La stazione di Castellavazzo, le aree adiacenti, porzione del piazzale interno, e il fabbricato alloggi personale con le aree in adiacenza, passeranno in comodato d’uso gratuito al Comune, che li adibirà ad attività istituzionali, principalmente il turismo, e associative. E’ quanto prevede il contratto firmato dalla sindaca Sonia Salvador e da Mario Guaita in rappresentanza di Rete Ferroviaria Italiana, proprietaria degli immobili in questione, sottoscritto mercoledì mattina dall’assessore alle politiche della mobilità del Veneto Renato Chisso.
“L’affidamento in comodato d’uso gratuito degli edifici oggetto del contratto si rifà all’intesa formalizzata nel 2010 da Regione e Rete Ferroviaria Italiana – ha ricordato Chisso – con la quale abbiamo aperto la strada all’utilizzazione da parte delle comunità locali di spazi di proprietà delle ferrovie non più necessari alle attuali esigenze di servizio, con lo scopo di rendere un servizio ai cittadini e al territorio, evitando nel contempo l’abbandono e il conseguente degrado di strutture che, quando non presidiate, diventano quasi sempre oggetto di vandalismi e altro. Con RFI avevamo definito modalità di riutilizzo che potessero essere positive per tutti e sostanzialmente a costo zero: il contratto con il Comune di Castellavazzo concretizza questa prospettiva a livello locale”.

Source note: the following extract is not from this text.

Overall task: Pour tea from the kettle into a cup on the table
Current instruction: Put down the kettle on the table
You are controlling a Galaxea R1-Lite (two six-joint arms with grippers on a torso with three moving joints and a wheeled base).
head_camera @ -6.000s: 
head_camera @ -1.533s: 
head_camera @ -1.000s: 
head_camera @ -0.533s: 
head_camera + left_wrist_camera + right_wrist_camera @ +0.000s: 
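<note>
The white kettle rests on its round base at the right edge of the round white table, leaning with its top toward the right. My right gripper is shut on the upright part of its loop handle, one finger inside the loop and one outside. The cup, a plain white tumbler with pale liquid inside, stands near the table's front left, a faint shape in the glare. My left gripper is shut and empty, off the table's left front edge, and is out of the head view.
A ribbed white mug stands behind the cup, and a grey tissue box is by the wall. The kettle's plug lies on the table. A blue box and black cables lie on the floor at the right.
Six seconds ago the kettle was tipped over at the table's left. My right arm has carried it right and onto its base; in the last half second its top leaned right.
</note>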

La consegna degli immobili avverrà mediante apposito verbale, sottoscritto da RFI e dal Comune, corredato delle tabelle riassuntive degli immobili, recanti l’indicazione del loro uso attuale, nonché delle relative planimetrie. Se nel corso dell’esecuzione del contratto di comodato firmato oggi si rendessero disponibili ulteriori porzioni immobiliari collegate, le parti potranno procedere alla sottoscrizione di un ulteriore comodato a condizioni analoghe.
Il Comune si impegna a custodire i beni in questione e si farà carico di tutte le spese di ordinaria e straordinaria manutenzione, di quelle per il risanamento e di quelle occorrenti all’uso che ne verrà fatto. Effettuerà inoltre la pulizia dei locali e delle aree di stazione aperti al pubblico e provvederà ad aprirli per i viaggiatori prima dell’arrivo del primo treno e a chiuderli dopo la partenza dell’ultimo convoglio. Provvederà infine all’ordinaria manutenzione delle aree verdi e alla relativa raccolta e smaltimento dei rifiuti e dell’erba prodotti.
RFI potrà dal canto suo autorizzare, previo specifico parere vincolante in funzione degli scopi societari, la realizzazione di eventuali interventi volti alla valorizzazione degli immobili stessi, con possibilità anche di destinazione ad impieghi economici e produttivi, da concordarsi preventivamente, ferme restando la compatibilità con l’esercizio ferroviario e la salvaguardia delle caratteristiche storiche, architettoniche, topografiche e funzionali dei beni.